The rocky ford, however, remained the access point for most of the Luhns' 300 cow-calf pairs and all of the heavy equipment used in the spring pasture.

To stop crossing the creek at that point was hardly feasible. A bridge would help to resolve issues -- but such a structure would have to span roughly 55 feet to keep it out of the floodplain. That could easily cost tens of thousands of dollars.

"How does the average farmer put in a bridge of this scale on that size of a budget?
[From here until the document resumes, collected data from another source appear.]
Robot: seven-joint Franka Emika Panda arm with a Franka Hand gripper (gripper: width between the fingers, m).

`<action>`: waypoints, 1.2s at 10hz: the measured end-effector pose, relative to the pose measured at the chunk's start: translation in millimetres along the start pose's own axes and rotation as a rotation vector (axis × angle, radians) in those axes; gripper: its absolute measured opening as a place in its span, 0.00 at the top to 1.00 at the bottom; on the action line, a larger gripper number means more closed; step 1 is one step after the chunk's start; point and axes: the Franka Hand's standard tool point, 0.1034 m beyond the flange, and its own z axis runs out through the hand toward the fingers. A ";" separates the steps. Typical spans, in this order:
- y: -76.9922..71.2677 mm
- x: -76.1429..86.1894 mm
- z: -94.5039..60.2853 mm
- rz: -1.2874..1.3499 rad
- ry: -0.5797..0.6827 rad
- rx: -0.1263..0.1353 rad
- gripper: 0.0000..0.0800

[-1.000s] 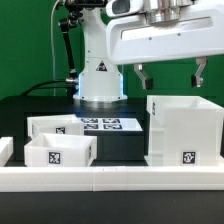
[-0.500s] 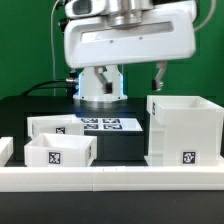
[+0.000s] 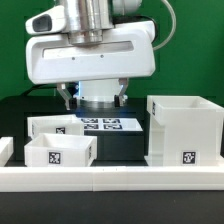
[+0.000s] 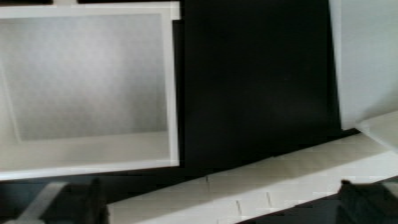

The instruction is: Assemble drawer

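Front drawer box (image 3: 58, 152) and rear drawer box (image 3: 45, 124) sit loose on the surface (image 3: 122, 146) at 8 o'clock in the exterior view. My gripper (image 3: 95, 97) hangs near centre, jaws wide, holding nothing. Drawer case (image 3: 185, 128) stands at 4 o'clock and looks empty. Early stage, I'd say: nothing inserted, both boxes left to do.

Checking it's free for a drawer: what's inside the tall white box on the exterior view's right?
Of the tall white box, only the open top and a strip of bare inner wall show; nothing sticks out. Its front wall hides the rest.
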 end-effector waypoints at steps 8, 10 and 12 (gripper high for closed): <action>32.5 -15.2 48.6 -0.039 0.020 -0.065 0.19; 38.7 -18.8 62.3 -0.045 0.014 -0.074 0.19; 38.1 -18.6 62.2 -0.046 0.013 -0.074 0.19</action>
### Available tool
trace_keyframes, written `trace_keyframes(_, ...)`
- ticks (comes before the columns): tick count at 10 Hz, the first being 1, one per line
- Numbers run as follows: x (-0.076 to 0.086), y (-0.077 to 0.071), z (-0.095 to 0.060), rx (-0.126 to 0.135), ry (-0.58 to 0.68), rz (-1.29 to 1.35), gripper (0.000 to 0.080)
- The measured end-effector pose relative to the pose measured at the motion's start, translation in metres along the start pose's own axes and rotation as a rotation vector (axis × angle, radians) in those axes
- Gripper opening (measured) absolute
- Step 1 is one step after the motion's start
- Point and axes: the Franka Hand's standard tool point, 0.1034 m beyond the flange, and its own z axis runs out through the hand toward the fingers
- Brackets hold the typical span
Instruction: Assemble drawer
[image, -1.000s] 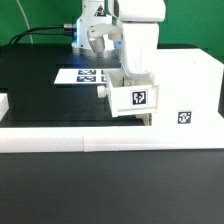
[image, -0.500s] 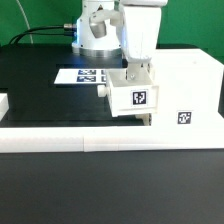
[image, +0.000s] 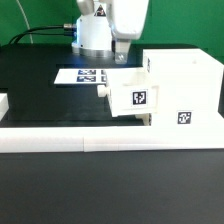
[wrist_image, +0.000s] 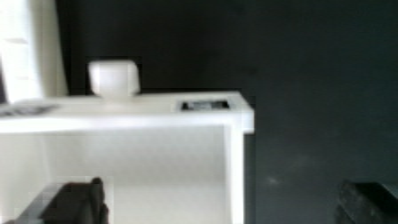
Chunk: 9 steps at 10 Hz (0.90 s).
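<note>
A white drawer box (image: 183, 80) stands on the black table at the exterior view's right. A smaller white drawer (image: 133, 98) with a marker tag sits in its open side, and a small white knob (image: 103, 89) sticks out of the drawer. My gripper (image: 122, 50) hangs above the drawer, apart from it, open and empty. In the wrist view the drawer's tagged top (wrist_image: 208, 103) and the knob (wrist_image: 116, 78) lie below my gripper (wrist_image: 222, 205). Both dark fingertips (wrist_image: 71, 200) stand wide apart.
The marker board (image: 82, 75) lies flat behind the drawer, near the arm's base (image: 95, 35). A long white rail (image: 90, 140) runs along the table's front edge. A white block (image: 3, 103) sits at the exterior view's left edge.
My gripper has lifted straight up off the drawer and now hangs clear above it. The drawer and box have stayed where they were.
</note>
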Motion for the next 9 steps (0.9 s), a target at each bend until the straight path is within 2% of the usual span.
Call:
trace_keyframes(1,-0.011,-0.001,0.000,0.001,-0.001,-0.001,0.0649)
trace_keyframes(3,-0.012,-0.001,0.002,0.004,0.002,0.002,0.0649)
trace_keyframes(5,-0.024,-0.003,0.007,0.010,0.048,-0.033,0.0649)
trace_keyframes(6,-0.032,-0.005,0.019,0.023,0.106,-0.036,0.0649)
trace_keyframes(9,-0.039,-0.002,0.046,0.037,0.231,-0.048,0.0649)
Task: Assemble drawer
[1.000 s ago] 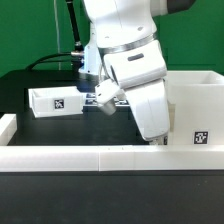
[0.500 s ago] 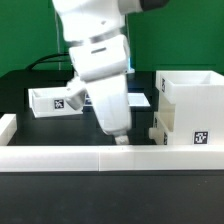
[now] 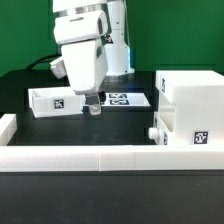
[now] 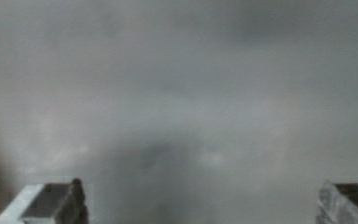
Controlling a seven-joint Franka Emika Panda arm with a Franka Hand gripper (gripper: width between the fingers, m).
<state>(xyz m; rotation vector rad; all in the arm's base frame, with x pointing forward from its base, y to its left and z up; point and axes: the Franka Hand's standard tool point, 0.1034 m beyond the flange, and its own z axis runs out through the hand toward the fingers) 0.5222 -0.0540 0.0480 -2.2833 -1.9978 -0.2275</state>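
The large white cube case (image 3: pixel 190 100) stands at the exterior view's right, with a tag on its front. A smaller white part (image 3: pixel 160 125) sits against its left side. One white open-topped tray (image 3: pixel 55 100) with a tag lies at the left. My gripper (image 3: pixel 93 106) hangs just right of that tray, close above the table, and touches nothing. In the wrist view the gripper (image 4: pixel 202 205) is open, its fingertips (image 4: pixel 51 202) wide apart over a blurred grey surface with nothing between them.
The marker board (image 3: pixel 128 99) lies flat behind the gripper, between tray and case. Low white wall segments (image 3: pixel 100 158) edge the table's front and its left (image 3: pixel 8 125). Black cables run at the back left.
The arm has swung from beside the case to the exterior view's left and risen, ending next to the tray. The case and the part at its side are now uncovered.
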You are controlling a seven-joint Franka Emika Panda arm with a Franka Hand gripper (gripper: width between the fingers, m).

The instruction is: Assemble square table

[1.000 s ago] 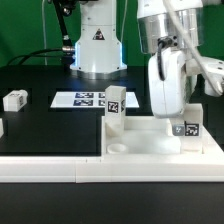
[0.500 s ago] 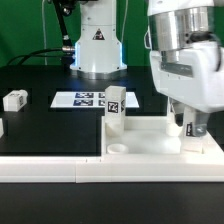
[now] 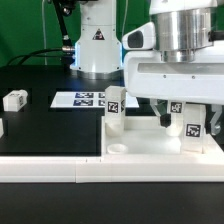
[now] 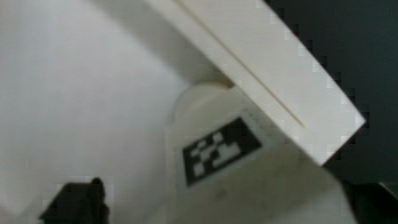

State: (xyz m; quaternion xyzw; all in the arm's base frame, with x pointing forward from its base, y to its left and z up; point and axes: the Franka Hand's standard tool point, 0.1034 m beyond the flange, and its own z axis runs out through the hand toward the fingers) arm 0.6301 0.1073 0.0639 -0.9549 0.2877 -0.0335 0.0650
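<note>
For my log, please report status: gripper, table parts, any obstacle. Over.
Gripper open, jaws astride an upright leg. That leg stands on the square table, near a corner. Second leg upright at another corner. Nothing blocking.

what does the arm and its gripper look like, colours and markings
The arm is glossy white with a grey metallic band at the wrist. Its gripper has a wide, pale boxy body and short dark fingers. The white base carries a black triangle sticker, with black cables beside it.
</note>
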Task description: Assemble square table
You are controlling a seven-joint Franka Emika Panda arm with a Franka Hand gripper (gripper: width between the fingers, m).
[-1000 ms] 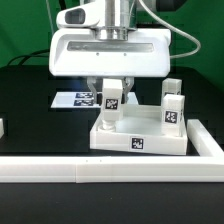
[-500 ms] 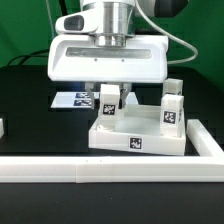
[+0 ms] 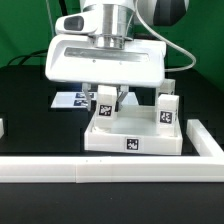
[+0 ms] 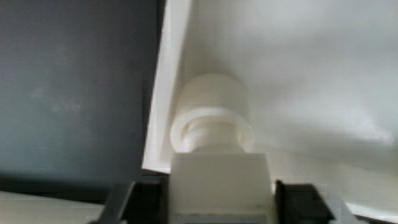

He can't," Luhn said.

Enter the conservation district once more.

"I use all my tools in the arsenal to make a project work," said Stewart, adding that she leverages monies from multiple sources to reduce the impact and cost-share to landowners. "I use each funding source to make the whole puzzle fit together to have an overall successful project." Among those funding sources, BPA holds a particular importance.

"BPA is one of our best partners because they're flexible and understanding of the challenges we face on the ground," Stewart said. "Without that flexibility, some projects would never happen."

Through ratepayer investment, BPA funds habitat protection and restoration as part of a basin-wide program to mitigate for the impacts of federal dams in the Columbia River Basin on fish and wildlife.

With the bridge constructed, it'll face its first test in the spring of 2015 as 300 cow-calf pairs pass from winter pasture to spring pasture. Below the clacking of hooves on the wood panels, Tenmile Creek will flow unfettered with the steelhead spawning habitat unperturbed.